Les causes exactes de ces décès ne sont pas encore établies, mais les autorités sanitaires locales soupçonnent une possible contamination au choléra, dans un contexte marqué par des conditions de détention particulièrement difficiles.
Selon les informations rapportées par Radio Okapi, le cachot de Boko compte trois cellules d’environ 15 mètres carrés chacune.
Conçues pour accueillir près de 70 personnes, ces cellules hébergent actuellement environ 134 détenus, soit presque le double de leur capacité.
La surpopulation carcérale s’accompagne d’un manque d’eau et d’installations sanitaires adéquates.
Des acteurs de la société civile dénoncent des conditions de détention jugées « inhumaines » et alertent sur les risques de propagation des maladies au sein du cachot.
Face à cette situation, le médecin-chef de la zone de santé de Boko-Kivulu a dépêché une équipe médicale afin d’évaluer l’état sanitaire des détenus et de déterminer l’origine des décès.
Les premiers constats orientent les investigations vers une éventuelle contamination au choléra, une maladie déjà présente dans la zone de santé.
En attendant les résultats des analyses, des mesures préventives ont été prises.
Les détenus ont notamment reçu une chimioprophylaxie à la doxycycline.

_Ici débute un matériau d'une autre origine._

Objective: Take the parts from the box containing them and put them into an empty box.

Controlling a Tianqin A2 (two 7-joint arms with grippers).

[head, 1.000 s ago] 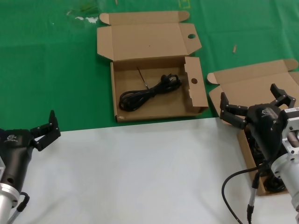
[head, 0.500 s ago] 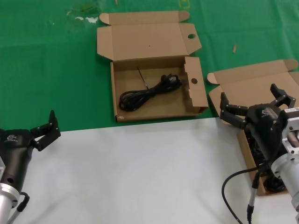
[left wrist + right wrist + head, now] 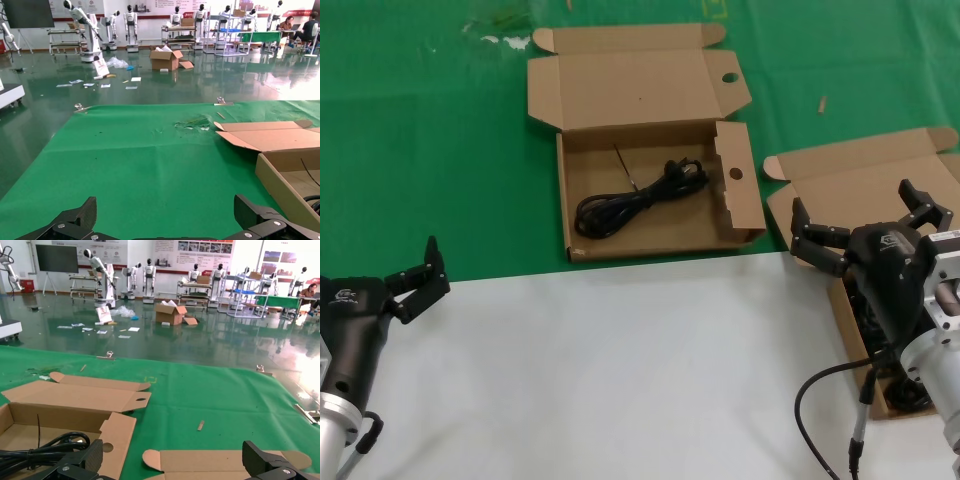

Les autorités sanitaires prévoient également la désinfection des locaux et l’aménagement d’un espace destiné à la prise en charge d’éventuels cas.
Cette alerte intervient alors que la prison centrale de Mbanza-Ngungu avait déjà été confrontée à une épidémie de choléra en mars 2026, qui avait fait 11 morts et enregistré 74 cas parmi environ 800 détenus.
Les autorités locales et les acteurs de la société civile appellent désormais à des mesures urgentes pour réduire la surpopulation, améliorer l’accès à l’eau potable et renforcer les conditions d’hygiène et de prise en charge médicale des personnes détenues.